MTHFR C677T polymorphism, GSTM1 deletion and male infertility: a possible suggestion of a gene–gene interaction?

, &
Pages 53-60 | Received 17 Aug 2005, Published online: 08 Oct 2008
 

Abstract

Methylenetetrahydrofolate reductase (MTHFR) is a gene involved in the process of DNA synthesis and methylation. The MTHFR C677T polymorphism has been associated with male infertility. A prospective study was conducted on men seeking care at the infertility clinic in Milano to determine if the MTHFR C677T polymorphism is associated with infertility, and if such an association is modified by a common deletion of one of the glutathione transferases, GSTM1. One year after enrolment, 46 subjects reported having had a child, while 59 were still childless.
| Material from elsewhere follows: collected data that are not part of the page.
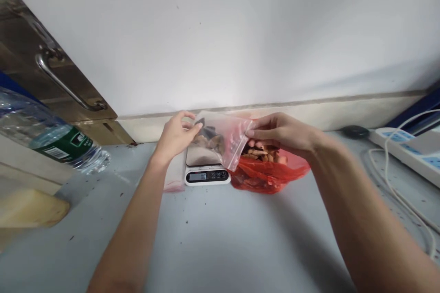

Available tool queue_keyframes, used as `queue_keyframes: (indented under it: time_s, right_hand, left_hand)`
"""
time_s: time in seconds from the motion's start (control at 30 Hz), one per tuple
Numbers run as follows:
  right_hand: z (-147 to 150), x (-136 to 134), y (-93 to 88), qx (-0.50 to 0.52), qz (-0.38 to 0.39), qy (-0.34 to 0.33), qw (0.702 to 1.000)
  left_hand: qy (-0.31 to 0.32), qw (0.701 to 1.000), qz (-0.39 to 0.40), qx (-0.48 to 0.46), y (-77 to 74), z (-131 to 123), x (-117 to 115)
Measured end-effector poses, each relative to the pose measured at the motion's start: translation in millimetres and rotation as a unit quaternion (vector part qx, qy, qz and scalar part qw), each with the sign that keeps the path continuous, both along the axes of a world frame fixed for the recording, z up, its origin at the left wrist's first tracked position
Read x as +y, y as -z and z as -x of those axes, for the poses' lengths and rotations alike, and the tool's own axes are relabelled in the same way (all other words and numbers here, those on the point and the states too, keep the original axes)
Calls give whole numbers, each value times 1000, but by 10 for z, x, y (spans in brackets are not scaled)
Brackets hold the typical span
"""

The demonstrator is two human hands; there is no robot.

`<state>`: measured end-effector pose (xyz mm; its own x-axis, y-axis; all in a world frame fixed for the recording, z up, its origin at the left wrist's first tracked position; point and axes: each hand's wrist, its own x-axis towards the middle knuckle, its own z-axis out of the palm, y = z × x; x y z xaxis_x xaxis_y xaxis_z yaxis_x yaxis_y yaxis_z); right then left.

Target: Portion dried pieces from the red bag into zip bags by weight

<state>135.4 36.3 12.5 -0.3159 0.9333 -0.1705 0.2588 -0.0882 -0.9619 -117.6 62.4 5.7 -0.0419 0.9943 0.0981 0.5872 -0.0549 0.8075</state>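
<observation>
A clear zip-lock bag [215,139] with dark and brown dried pieces inside hangs tilted above the digital kitchen scale [208,176]. My left hand [177,135] pinches the bag's left end between thumb and fingers. At the zip end, my right hand [280,132] grips the bag's edge. The scale's display reads about 0.0, and the bag hides most of its platform. Just below my right hand lies a red plastic bag [264,176], its mouth spread around brown dried pieces [263,152].
Flat clear bags [174,175] lie left of the scale. A water bottle [58,137] and a yellowish container [32,208] stand at the left. On the right are a white power strip [409,151] and a loose cable [388,183]. A white wall [220,41] rises behind.
</observation>
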Motion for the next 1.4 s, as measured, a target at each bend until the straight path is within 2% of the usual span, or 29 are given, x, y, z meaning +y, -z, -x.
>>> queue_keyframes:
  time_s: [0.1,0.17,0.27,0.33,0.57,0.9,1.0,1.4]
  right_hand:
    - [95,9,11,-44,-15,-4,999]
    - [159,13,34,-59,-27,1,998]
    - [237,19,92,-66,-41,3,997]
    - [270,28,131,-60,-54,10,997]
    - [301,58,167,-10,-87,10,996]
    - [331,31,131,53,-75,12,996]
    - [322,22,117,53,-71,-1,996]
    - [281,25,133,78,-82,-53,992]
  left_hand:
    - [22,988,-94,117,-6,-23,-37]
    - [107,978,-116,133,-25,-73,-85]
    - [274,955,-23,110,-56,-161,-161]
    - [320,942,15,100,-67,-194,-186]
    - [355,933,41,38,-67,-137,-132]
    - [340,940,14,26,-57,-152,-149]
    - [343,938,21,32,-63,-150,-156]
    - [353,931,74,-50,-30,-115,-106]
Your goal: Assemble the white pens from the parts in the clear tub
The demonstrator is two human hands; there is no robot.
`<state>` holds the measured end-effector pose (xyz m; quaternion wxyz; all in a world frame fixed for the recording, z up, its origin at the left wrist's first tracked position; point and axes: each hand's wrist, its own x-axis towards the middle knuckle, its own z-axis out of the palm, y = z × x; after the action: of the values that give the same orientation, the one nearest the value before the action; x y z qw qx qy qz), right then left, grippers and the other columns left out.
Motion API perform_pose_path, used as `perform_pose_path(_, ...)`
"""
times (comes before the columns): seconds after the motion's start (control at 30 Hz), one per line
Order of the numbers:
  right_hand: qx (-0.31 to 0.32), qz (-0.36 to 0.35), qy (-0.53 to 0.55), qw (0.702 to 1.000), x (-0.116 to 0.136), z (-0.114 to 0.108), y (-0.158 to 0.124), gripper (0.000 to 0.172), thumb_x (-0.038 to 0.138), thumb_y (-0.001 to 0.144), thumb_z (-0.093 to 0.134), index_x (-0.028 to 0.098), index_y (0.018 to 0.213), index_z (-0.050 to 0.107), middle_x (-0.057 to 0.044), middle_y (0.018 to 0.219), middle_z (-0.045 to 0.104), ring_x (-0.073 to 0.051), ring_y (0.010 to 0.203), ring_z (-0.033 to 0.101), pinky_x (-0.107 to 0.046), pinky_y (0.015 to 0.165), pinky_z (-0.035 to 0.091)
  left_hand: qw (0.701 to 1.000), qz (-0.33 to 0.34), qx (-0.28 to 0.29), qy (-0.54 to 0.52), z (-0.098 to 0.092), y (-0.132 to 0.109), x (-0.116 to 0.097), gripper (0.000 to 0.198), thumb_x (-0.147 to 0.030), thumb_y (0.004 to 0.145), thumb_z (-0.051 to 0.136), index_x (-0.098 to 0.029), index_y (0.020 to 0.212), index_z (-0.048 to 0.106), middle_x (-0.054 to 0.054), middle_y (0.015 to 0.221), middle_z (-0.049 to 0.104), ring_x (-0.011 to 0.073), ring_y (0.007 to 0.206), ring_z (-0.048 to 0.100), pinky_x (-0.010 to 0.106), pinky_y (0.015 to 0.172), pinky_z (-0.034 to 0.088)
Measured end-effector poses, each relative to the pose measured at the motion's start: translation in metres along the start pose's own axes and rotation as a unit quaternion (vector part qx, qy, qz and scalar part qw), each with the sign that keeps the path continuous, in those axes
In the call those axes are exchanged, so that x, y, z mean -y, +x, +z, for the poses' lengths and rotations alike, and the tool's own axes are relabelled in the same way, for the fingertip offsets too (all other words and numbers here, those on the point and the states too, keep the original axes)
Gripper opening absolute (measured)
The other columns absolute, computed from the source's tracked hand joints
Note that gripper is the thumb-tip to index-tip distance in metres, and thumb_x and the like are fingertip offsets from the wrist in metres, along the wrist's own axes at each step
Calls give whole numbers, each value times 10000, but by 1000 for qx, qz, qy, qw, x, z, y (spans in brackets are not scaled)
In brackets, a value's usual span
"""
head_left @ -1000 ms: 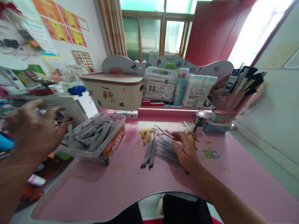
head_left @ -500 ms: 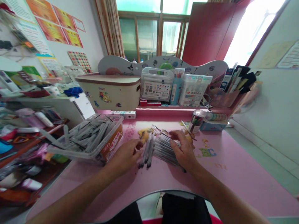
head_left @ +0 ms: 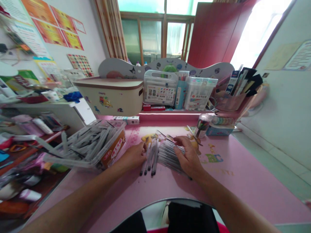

Subjects carrying the MTHFR C677T homozygous variant polymorphism were at increased risk of being infertile after 1-year follow-up (OR 3.7, 95% CI = 1.4–10.4); carriers of the homozygous variant MTHFR genotype and of a functional copy of GSTM1 appear to have a significantly higher risk of infertility (n=11; OR = 22.0 95% CI = 3.8–127.9) than subjects who carry the wild-type genotype for both genes. Such risk becomes non-significant when the GSTM1 deletion is also present (n=5; OR = 1.1 95% CI = 0.2–5.1). A possible explanation of this unexpected result could lie in the known involvement of glutathione transferases in the metabolic pathways of both methylation and transulfuration. The interaction found deserves confirmation and replication in a larger population, since it may be relevant to several chronic diseases such as cardiovascular diseases and cancer.

Acknowledgements

The authors acknowledge Dr Ragni for allowing access to the population of infertile men, and Raffaella Masucci and Luca Brenga for technical assistance. The study was performed with the support of a grant (No. 146) from the Istituto Nazionale Tumori.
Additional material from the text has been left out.